▶ _About this exercise_: A letter-for-letter copy of the listing is required, with no pictures in it.

▶ _Data block_:
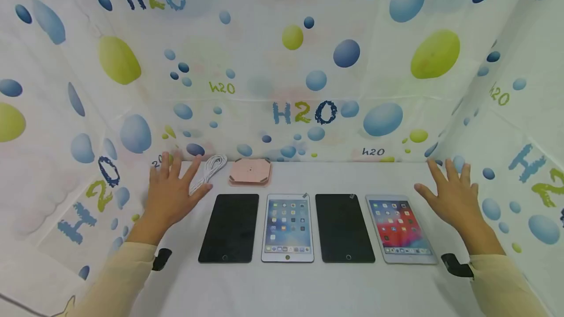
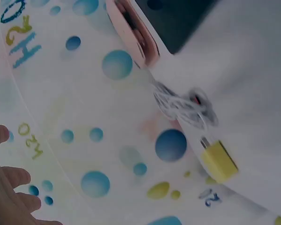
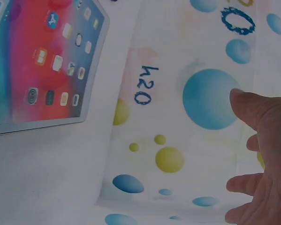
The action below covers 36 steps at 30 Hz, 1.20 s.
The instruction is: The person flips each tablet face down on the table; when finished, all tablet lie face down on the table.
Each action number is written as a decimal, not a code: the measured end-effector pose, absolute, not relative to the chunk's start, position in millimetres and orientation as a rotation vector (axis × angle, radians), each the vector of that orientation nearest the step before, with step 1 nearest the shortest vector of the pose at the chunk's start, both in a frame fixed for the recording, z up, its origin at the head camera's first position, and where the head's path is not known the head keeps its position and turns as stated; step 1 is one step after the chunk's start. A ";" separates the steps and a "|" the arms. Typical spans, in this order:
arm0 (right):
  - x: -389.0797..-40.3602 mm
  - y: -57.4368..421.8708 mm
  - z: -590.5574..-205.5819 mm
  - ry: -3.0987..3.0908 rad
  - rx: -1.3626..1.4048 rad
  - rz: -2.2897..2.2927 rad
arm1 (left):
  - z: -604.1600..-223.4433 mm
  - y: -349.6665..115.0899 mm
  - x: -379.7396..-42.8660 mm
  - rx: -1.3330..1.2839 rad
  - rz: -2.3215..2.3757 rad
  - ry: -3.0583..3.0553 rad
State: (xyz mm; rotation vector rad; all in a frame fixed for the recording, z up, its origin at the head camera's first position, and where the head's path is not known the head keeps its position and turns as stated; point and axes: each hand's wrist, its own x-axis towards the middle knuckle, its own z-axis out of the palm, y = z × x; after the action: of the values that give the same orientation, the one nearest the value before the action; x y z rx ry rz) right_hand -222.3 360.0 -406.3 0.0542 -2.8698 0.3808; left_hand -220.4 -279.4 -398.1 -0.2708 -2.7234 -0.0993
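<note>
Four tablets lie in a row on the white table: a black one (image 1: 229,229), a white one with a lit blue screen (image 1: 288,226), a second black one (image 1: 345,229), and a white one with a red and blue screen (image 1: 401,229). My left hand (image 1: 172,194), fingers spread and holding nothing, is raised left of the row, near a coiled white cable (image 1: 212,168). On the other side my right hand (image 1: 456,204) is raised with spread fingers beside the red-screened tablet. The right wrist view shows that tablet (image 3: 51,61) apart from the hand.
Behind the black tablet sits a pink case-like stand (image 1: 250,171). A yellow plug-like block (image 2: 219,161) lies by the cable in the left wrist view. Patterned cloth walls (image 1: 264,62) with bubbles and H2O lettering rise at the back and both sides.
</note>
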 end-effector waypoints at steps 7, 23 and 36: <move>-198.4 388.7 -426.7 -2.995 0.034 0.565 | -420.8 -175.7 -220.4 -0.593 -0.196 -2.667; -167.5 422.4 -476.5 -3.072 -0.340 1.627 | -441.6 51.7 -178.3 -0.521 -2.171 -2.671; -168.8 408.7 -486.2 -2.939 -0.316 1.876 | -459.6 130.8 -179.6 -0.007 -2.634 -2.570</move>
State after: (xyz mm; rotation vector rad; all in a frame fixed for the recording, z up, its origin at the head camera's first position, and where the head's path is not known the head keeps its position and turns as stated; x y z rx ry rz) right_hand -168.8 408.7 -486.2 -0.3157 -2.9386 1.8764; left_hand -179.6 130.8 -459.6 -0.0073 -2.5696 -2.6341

▶ _Expected output_:
The action below covers 36 steps at 30 Hz, 1.20 s.
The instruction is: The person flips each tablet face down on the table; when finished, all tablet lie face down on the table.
Each action number is written as a decimal, not a code: the measured end-effector pose, absolute, not relative to the chunk's start, position in millimetres and orientation as a rotation vector (axis × angle, radians), each the vector of that orientation nearest the step before, with step 1 nearest the shortest vector of the pose at the chunk's start, both in a frame fixed for the recording, z up, its origin at the head camera's first position, and where the head's path is not known the head keeps its position and turns as stated; step 1 is one step after the chunk's start. A ";" separates the steps and a "|" the arms. Typical spans, in this order:
arm0 (right):
  - x: -389.0797..-40.3602 mm
  - y: -57.4368..421.8708 mm
  - z: -590.5574..-205.5819 mm
  - ry: -3.0987..3.0908 rad
  - rx: -1.3626..1.4048 rad
  - rz: -2.2897..2.2927 rad
arm1 (left):
  - z: -604.1600..-223.4433 mm
  - y: -349.6665..115.0899 mm
  - x: -379.7396..-42.8660 mm
  - rx: -1.3330..1.2839 rad
  - rz: -2.3215..2.3757 rad
  - ry: -3.0583..3.0553 rad
State: (xyz mm; rotation vector rad; all in a frame fixed for the recording, z up, its origin at the head camera's first position, and where the head's path is not known the head keeps its position and turns as stated; point and axes: each hand's wrist, its own x-axis towards the middle knuckle, its own z-axis out of the palm, y = z × x; after the action: of the values that give the same orientation, the one nearest the value before the action; x y z rx ry rz) right_hand -222.3 360.0 -406.3 0.0542 -2.8698 0.3808; left_hand -220.4 -279.4 -398.1 -0.2708 -2.7234 -0.0993
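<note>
Four tablets lie in a row on the white table: a black one (image 1: 229,229), a white one with a lit blue screen (image 1: 288,226), a second black one (image 1: 345,229), and a white one with a red and blue screen (image 1: 401,229). My left hand (image 1: 172,194), fingers spread and holding nothing, is raised left of the row, near a coiled white cable (image 1: 212,168). On the other side my right hand (image 1: 456,204) is raised with spread fingers beside the red-screened tablet. The right wrist view shows that tablet (image 3: 51,61) apart from the hand.
Behind the black tablet sits a pink case-like stand (image 1: 250,171). A yellow plug-like block (image 2: 219,161) lies by the cable in the left wrist view. Patterned cloth walls (image 1: 264,62) with bubbles and H2O lettering rise at the back and both sides.
</note>
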 end-effector waypoints at steps 7, 23 and 36: <move>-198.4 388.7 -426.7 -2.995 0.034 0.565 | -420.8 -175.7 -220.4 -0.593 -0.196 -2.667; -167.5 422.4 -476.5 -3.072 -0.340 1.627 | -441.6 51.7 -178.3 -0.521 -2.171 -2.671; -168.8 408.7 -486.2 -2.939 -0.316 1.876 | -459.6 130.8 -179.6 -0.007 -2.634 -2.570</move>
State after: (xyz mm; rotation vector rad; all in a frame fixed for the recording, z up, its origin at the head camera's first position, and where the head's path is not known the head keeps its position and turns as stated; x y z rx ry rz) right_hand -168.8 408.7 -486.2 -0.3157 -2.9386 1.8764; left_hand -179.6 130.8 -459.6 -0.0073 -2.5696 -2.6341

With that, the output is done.